Of course it’s not! Wendell’s Scott’s story ends on a far more triumphant note than that. He can’t just crash and quit.
Despite a lack of sponsorship and objections from Mary, Wendell registers for the Grand National, where he will once again face Beau Wells. The race is tough one, but in the end Wendell Scott wins, even though he ran the last twenty laps with only three lugnuts on his rear tire. As the ending credits roll, Wendell Scott is vindicated, holding up the checkered flag in front of the huge cheering crowd, a right that was denied to him in his first-ever win.
I know when you were reading this and first saw Greased Lightning, you were thinking, “That’s the song from Grease!” Actually, this 1977 bio-pic about a Deep Southern racer came out a year before that infamous John Travolta/Olivia Newton-John musical, so the title was no rip-off.
Though the cast of this movie is strong, sadly the movie isn’t. imdb.com has it with 6.1 stars, which is kind of generous. Audiences gave it a similar 3.3 out of 5 on Rotten Tomatoes.
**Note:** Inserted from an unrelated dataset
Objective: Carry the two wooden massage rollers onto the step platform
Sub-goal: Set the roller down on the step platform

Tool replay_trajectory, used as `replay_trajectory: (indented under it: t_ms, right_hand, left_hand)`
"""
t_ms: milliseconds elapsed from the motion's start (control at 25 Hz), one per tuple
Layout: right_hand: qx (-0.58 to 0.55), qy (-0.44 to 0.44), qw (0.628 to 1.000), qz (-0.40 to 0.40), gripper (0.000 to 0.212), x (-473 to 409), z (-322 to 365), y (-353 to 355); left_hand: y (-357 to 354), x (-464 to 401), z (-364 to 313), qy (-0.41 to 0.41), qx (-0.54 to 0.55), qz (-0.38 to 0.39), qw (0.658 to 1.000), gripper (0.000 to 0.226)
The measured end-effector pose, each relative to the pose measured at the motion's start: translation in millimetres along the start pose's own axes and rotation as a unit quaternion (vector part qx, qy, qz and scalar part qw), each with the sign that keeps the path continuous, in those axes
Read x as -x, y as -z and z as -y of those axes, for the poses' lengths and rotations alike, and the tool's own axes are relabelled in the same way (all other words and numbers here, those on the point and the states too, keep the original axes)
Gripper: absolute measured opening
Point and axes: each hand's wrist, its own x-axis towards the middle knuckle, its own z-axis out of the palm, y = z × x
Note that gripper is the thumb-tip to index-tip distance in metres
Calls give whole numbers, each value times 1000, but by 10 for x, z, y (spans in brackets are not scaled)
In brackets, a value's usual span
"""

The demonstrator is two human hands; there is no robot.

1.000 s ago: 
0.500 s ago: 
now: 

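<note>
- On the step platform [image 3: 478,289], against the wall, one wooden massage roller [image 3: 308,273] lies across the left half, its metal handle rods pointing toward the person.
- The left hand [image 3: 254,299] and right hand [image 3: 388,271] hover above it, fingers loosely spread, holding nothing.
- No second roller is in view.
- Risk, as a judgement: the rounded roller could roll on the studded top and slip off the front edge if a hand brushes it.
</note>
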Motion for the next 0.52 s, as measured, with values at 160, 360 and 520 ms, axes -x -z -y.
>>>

Though Richard Pryor, Cleavon Little and Beau Bridges are good actors, too many things about the movie are distracting. Though Pam Grier is as beautiful as she always is, her acting in this one is pretty weak. The movie also doesn’t handle time well; I found myself having to look for clues about how much time had passed, like children growing up and makes of cars. I don’t know how you make a mediocre movie when you’ve got a great story and a great cast, but somehow these folks managed.